The computer beeps. Leona looks back up to the hologram. “The probe is close
enough to the source of the were I you signal. I know where to go.”
“Do you want me to come with you?” Ramses offers.
“No, stay here and...deal with this.”
Leona puts on her wetsuit, which is a half-measure, since it’s not what’s
going to keep her safe down there. It just seems dumb to go down in her
civies. She inserts the rebreather in her mouth, nods to the group, and then
teleports to the signal. She can instantly tell that she’s standing inside
of the Bridgette. She hears someone shuffling behind her, so she turns
around to find Alyssa in a defensive position. Alyssa doesn’t loosen up,
since Leona doesn’t look like herself with the mask on. “It’s me, it’s me.”

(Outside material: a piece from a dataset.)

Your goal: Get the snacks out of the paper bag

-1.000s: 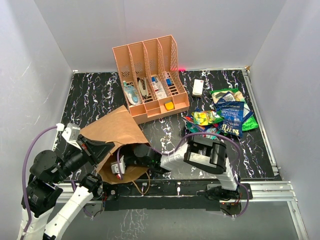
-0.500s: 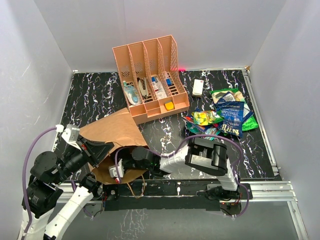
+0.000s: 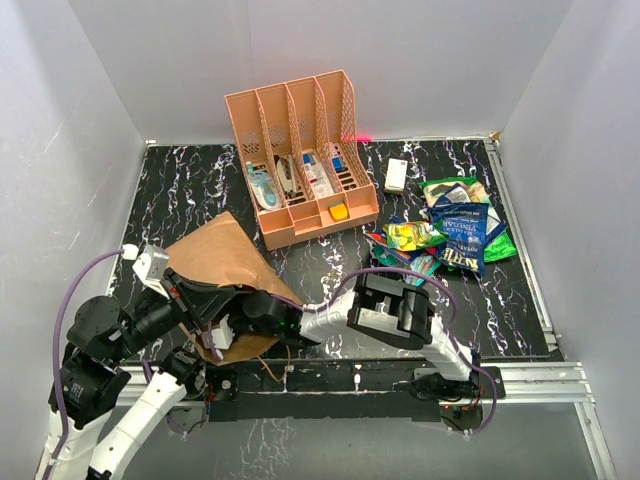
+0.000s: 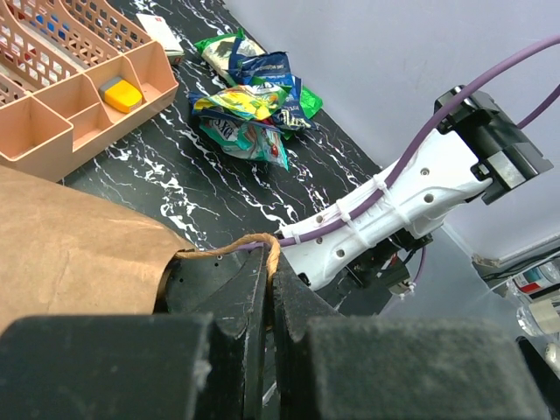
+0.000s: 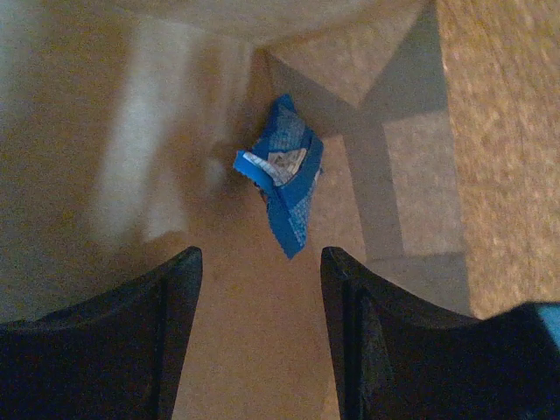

“Oh, okay. I guess it’s 2398 again.”
“Where were you?”
“Billions of years ago.”
“Tell me everything.”
Alyssa shakes her head. “I can’t. My memories are on a detonation mechanism. As soon as we surface, they’ll disappear, and I don’t have time to relay them to you.”
“I understand,” Leona says with a nod. “Is Mateo here?”
She hesitates to answer for a beat. “No. He’s never coming back.”